One way to organize a complete end-to-end test would be creating a docker-compose stack that contains:

• Two additional docker networks with different IPAM settings, to emulate the real subnets. (This is not always possible due to the docker host settings. As an alternative, since the localhost interface is usually configured with a /8 netmask, you can bind workloads to a wide range of localhost addresses like 127.10.0.1, 127.0.100.200, etc, and configure "virtual" subnets based on that, like 127.10.0.0/24, etc.)
• A containerized StatsD server instance.
• A few containers of mock TLS servers to act as service instances, launched in respective networks.

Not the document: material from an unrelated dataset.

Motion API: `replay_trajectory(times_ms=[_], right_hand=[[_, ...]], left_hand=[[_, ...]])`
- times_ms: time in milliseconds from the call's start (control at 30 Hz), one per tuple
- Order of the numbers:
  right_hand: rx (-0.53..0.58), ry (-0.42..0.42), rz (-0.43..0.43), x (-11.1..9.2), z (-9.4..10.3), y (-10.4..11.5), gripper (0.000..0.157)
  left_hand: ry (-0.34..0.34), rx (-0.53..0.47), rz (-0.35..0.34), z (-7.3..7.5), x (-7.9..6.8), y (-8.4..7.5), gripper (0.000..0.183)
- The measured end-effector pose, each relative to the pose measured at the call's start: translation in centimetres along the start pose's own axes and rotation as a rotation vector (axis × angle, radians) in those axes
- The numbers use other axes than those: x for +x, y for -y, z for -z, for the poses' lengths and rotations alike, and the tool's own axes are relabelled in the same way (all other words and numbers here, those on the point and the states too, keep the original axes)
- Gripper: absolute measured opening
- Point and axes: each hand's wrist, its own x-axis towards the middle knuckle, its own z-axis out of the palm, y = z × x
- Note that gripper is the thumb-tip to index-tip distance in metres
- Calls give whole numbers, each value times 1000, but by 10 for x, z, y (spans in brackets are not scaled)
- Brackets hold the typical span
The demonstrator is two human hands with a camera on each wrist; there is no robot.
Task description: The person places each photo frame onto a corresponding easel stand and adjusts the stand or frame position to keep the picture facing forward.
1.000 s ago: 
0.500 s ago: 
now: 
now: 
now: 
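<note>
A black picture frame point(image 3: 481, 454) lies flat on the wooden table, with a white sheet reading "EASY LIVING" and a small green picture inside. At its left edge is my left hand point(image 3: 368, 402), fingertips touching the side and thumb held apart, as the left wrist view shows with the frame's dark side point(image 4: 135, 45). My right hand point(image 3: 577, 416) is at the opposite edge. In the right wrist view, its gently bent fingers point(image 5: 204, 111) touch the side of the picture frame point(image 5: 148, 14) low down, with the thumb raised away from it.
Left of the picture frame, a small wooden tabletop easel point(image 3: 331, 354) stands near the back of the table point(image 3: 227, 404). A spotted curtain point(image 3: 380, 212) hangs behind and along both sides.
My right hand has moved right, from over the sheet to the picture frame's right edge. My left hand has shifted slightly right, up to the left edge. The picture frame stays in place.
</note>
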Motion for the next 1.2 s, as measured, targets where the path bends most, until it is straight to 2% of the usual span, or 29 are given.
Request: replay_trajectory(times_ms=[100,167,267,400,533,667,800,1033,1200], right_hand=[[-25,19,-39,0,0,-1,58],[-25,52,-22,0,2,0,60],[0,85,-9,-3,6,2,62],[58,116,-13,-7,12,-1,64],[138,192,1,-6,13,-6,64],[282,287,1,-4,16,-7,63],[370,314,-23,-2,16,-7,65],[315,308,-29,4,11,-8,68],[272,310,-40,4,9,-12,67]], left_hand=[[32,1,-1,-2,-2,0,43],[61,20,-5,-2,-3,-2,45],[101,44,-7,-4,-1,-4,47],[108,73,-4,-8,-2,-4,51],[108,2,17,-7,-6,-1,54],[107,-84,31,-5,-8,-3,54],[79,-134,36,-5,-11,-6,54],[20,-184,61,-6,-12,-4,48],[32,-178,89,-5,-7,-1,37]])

The server certificates can be auto-generated on the startup.
• Some mock HTTP server to receive requests for the Slack webhooks endpoint.
• The solution image proper, supplied with necessary configuration overrides and running e2e test suites against this mock configuration.

The stack can be executed in a CI pipeline.

If the goal is to use a "bare" EC2 instance (like the jump host mentioned in the task specification), the proper way would be setting up EC2 instance metadata in the settings of the instance proper or its launch template/ASG. The metadata should contain a script that sets up a regular cron job (daily or weekly on Fridays or on Thursdays after the certificate re-issue job, depending on the configuration and requirements) as well as make sure the script is present on the machine. The latter can be done by pulling a Docker image from an ECR repository or copying it from an S3 bucket, where it is supposed to be placed by a CI pipeline in the both cases. (The IAM role of the EC2 instance should be also granted proper permissions to access ECR/S3 in this case.) Pulling the script can also be set up as a cron job to ensure the latest released version is used.

Terraform can also be used to set up necessary infrastructure to run this as an AWS-native job, e.g. an ECS task or a Lambda triggered by an EventBridge schedule rule.

More common scenario is using a Kubernetes CronJob, and in this case Kubernetes-native tools (Helm, GitOps controllers with Kustomize YAML manifests, etc.) are usually employed rather than Terraform. CronJobs come with some caveats though (e.g. you need to monitor and timely address execution failures lest the threshold of failures is exceeded and the CronJob is suspended).

Most of the options have already been mentioned above. To summarize:

• A classic cron job on an EC2 instance, running the script directly or as a transient Docker container.
• An ECS task or a Lambda triggered by an EventBridge scheduled event.
• A Kubernetes Job, triggered by a Kubernetes CronJob or any external means (like a scheduled CI pipeline).